**EXERCISE DETAILS**
Only the number is wanted: count the lines in the data with "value" in them.

-- RECORDS FOR THIS EXERCISE follows --

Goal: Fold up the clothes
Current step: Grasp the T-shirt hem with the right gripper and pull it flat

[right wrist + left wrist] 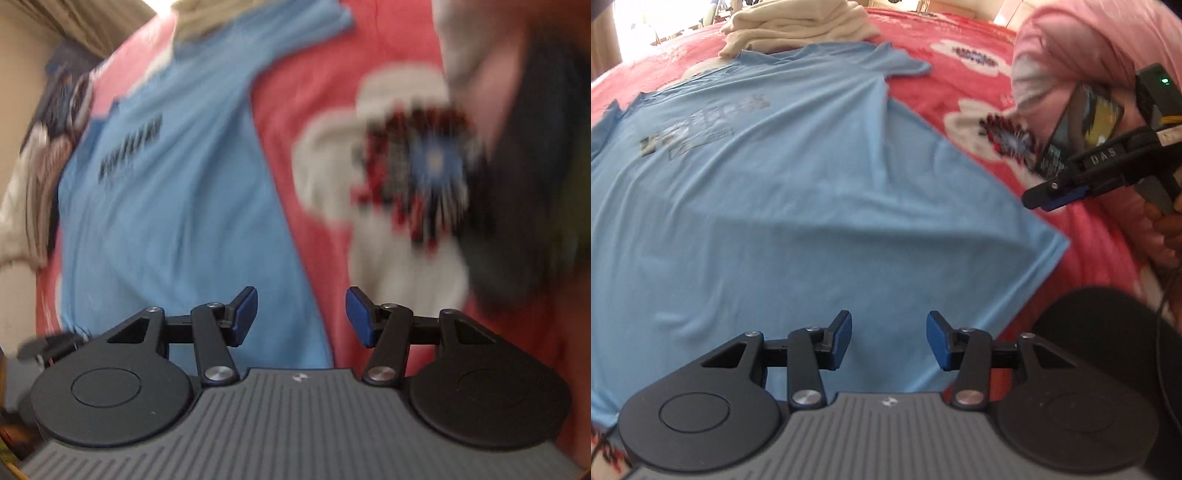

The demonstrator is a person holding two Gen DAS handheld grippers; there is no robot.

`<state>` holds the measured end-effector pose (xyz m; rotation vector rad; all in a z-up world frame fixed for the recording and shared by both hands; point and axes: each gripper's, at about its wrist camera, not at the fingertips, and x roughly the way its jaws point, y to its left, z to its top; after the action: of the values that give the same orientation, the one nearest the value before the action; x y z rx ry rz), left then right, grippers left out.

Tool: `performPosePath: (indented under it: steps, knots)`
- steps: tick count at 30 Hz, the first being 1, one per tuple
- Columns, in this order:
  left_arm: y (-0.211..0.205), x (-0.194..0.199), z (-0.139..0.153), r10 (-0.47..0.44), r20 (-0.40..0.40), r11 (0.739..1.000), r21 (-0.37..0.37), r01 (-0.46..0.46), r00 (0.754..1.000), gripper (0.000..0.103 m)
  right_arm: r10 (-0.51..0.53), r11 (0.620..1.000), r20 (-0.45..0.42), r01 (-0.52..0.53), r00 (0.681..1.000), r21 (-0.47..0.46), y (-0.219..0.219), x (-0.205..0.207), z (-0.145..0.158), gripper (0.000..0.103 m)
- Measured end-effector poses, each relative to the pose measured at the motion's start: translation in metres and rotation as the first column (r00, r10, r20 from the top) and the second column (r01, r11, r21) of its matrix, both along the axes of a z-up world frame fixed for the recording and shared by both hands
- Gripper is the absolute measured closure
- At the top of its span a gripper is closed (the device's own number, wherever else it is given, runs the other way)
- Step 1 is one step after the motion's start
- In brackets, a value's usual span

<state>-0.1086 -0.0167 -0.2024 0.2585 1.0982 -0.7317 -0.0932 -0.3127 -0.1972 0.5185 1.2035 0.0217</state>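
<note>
Currently the light-blue T-shirt (768,192) lies spread flat, print up, on the red floral bedspread (960,85), with folded cream laundry (798,26) at its collar end. Left gripper (889,341) hovers over the hem, jaws apart, nothing between. Right gripper (301,319) hangs above the shirt's edge, jaws apart, empty; its view is blurred.

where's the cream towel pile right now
In the left wrist view, the cream towel pile sits at the top, on the red blanket, touching the blue t-shirt's collar end.
</note>
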Motion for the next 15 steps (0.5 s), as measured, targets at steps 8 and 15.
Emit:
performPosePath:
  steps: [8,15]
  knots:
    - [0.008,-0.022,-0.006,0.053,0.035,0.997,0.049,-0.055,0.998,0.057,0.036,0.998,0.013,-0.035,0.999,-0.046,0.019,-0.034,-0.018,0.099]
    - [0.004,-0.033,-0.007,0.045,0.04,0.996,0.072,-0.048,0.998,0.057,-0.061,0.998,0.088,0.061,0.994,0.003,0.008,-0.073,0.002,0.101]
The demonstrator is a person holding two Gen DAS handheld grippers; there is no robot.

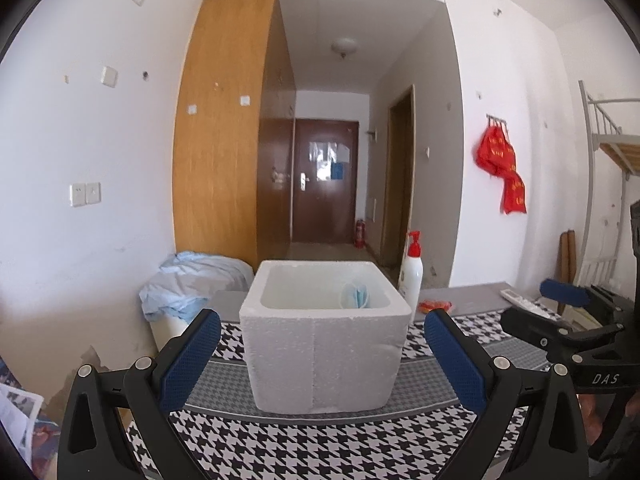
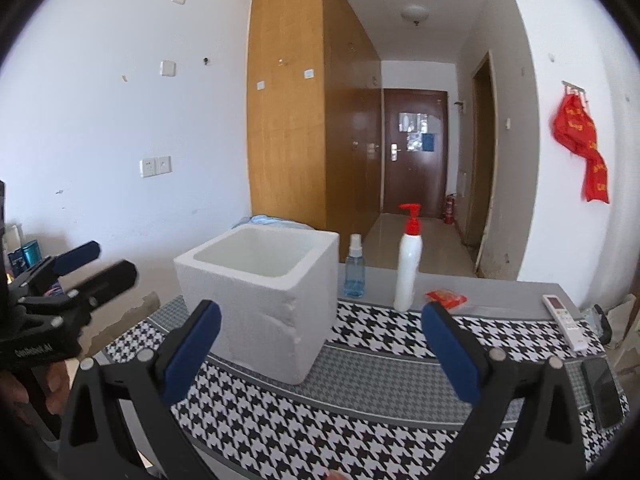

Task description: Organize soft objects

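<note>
A white foam box (image 1: 324,344) stands on the houndstooth cloth (image 1: 320,448), and a blue face mask (image 1: 355,295) lies inside it against the right wall. My left gripper (image 1: 322,354) is open and empty, just in front of the box. In the right wrist view the box (image 2: 260,300) stands left of centre, its inside mostly hidden. My right gripper (image 2: 320,354) is open and empty, over the cloth (image 2: 360,420) to the right of the box. Each gripper shows at the edge of the other's view: the right one (image 1: 560,308) and the left one (image 2: 92,266).
A white pump bottle (image 2: 409,264), a blue spray bottle (image 2: 355,268), a red packet (image 2: 446,299), a remote (image 2: 565,320) and a phone (image 2: 602,392) lie on the table. A pile of light-blue bedding (image 1: 192,284) sits behind the box at the left.
</note>
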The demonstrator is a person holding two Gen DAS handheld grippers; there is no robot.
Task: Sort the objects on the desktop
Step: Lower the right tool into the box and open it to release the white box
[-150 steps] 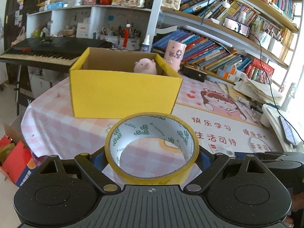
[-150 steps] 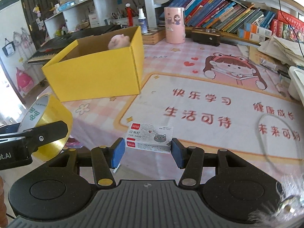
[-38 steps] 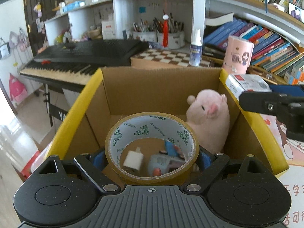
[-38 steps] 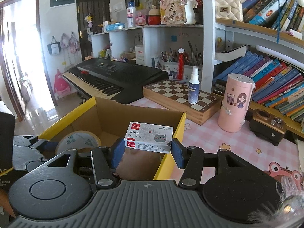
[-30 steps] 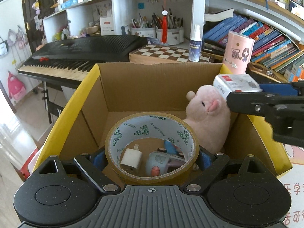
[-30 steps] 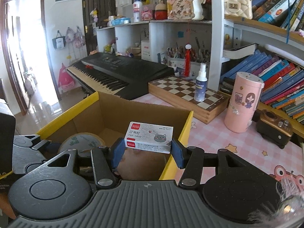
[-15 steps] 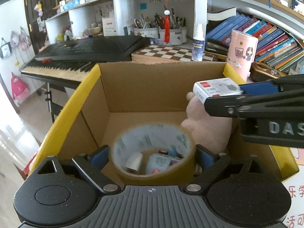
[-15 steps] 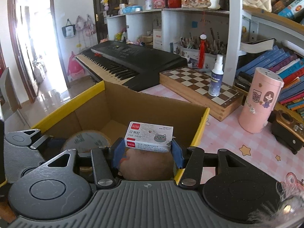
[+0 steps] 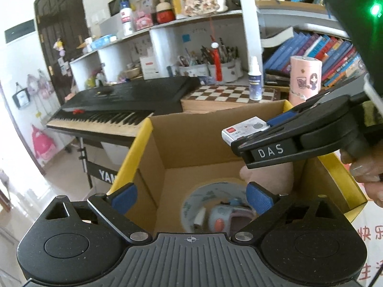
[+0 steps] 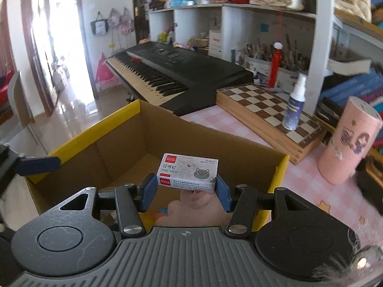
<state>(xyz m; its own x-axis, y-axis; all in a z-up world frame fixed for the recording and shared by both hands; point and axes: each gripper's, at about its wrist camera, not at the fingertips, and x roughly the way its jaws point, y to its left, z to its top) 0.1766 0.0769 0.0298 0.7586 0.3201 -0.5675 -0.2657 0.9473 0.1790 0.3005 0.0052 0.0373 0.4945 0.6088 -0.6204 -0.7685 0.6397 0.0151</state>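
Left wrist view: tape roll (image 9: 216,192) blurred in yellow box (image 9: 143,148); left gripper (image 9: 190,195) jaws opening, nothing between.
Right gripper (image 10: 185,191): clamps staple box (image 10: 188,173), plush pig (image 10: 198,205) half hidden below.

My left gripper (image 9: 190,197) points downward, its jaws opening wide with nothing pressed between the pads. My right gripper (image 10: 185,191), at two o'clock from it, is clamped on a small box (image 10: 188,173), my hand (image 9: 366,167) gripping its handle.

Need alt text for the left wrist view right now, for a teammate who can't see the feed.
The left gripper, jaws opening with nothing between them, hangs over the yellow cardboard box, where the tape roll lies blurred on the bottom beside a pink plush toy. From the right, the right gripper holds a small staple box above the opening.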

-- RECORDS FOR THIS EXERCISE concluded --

**EXERCISE SOLUTION**
2